TRY IT :: Your answer should be the complete data, copied exactly.

EXERCISE DATA ::
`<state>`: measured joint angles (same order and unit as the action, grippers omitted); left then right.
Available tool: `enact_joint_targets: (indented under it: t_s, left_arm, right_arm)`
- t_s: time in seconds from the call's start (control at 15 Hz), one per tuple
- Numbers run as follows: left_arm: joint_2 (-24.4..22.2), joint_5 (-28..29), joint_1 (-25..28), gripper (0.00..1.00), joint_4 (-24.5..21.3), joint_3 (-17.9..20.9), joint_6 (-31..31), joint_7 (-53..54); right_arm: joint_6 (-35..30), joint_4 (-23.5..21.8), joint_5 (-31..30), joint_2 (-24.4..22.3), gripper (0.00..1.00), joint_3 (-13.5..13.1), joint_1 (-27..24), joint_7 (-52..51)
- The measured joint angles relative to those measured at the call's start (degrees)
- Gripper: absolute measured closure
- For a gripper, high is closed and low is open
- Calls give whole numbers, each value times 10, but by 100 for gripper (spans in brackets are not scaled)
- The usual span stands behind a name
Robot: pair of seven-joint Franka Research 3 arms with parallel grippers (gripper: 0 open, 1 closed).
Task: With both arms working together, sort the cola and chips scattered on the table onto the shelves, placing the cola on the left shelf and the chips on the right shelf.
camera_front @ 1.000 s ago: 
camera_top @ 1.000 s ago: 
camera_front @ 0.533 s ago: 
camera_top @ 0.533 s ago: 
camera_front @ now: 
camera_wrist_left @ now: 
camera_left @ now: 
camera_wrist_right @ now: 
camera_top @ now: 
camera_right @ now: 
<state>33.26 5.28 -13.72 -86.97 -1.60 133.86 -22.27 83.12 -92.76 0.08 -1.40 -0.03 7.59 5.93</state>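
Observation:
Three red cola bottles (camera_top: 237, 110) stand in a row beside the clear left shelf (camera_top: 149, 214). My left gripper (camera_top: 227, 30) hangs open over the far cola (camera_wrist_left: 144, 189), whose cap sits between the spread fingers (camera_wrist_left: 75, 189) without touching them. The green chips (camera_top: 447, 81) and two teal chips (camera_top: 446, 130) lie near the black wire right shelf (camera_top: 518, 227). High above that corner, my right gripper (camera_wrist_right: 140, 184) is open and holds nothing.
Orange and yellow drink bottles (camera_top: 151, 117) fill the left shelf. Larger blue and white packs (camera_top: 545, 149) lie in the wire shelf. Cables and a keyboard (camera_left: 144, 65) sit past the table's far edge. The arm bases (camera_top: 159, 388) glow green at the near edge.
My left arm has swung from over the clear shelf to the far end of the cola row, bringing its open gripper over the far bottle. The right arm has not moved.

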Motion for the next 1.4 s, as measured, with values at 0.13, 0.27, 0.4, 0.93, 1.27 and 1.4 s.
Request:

WRITTEN ANSWER ::
`<state>`: measured joint angles (same order and unit as the action, grippers omitted); left then right.
Available tool: `enact_joint_targets: (indented under it: t_s, left_arm, right_arm)`
- t_s: time in seconds from the call's start (control at 15 Hz), one per tuple
- Numbers run as follows: left_arm: joint_2 (-24.4..22.2), joint_5 (-28..29), joint_1 (-25..28), gripper (0.00..1.00), joint_4 (-24.5..21.3), joint_3 (-17.9..20.9), joint_6 (-31..31), joint_7 (-53..54); right_arm: joint_6 (-35..30), joint_4 (-23.5..21.8), joint_5 (-31..30), joint_2 (-24.4..22.3), gripper (0.00..1.00), joint_3 (-13.5..13.1), joint_1 (-27..24), joint_7 (-52..51)
- The measured joint angles relative to those measured at the call's start (degrees)
- Gripper: absolute measured closure
- For a gripper, high is closed and low is open
- Calls give whole numbers, each value times 10, but by 100 for gripper (spans in brackets are not scaled)
- The usual span stands behind a name
Robot: pair of seven-joint Franka Research 3 arms with parallel grippers (gripper: 0 open, 1 closed).
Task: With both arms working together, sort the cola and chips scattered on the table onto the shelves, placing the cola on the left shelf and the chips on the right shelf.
camera_front @ 1.000 s ago: 
camera_top @ 1.000 s ago: 
camera_front @ 0.533 s ago: 
camera_top @ 0.533 s ago: 
camera_front @ now: 
camera_wrist_left @ now: 
camera_left @ now: 
camera_wrist_right @ now: 
camera_top @ now: 
camera_right @ now: 
<state>33.26 5.28 -13.72 -86.97 -1.60 133.86 -22.27 83.12 -92.76 0.08 -1.40 -0.03 7.59 5.93</state>
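Observation:
Three red cola bottles (camera_top: 237, 110) stand in a row beside the clear left shelf (camera_top: 149, 214). My left gripper (camera_top: 227, 30) hangs open over the far cola (camera_wrist_left: 144, 189), whose cap sits between the spread fingers (camera_wrist_left: 75, 189) without touching them. The green chips (camera_top: 447, 81) and two teal chips (camera_top: 446, 130) lie near the black wire right shelf (camera_top: 518, 227). High above that corner, my right gripper (camera_wrist_right: 140, 184) is open and holds nothing.
Orange and yellow drink bottles (camera_top: 151, 117) fill the left shelf. Larger blue and white packs (camera_top: 545, 149) lie in the wire shelf. Cables and a keyboard (camera_left: 144, 65) sit past the table's far edge. The arm bases (camera_top: 159, 388) glow green at the near edge.
My left arm has swung from over the clear shelf to the far end of the cola row, bringing its open gripper over the far bottle. The right arm has not moved.
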
Motion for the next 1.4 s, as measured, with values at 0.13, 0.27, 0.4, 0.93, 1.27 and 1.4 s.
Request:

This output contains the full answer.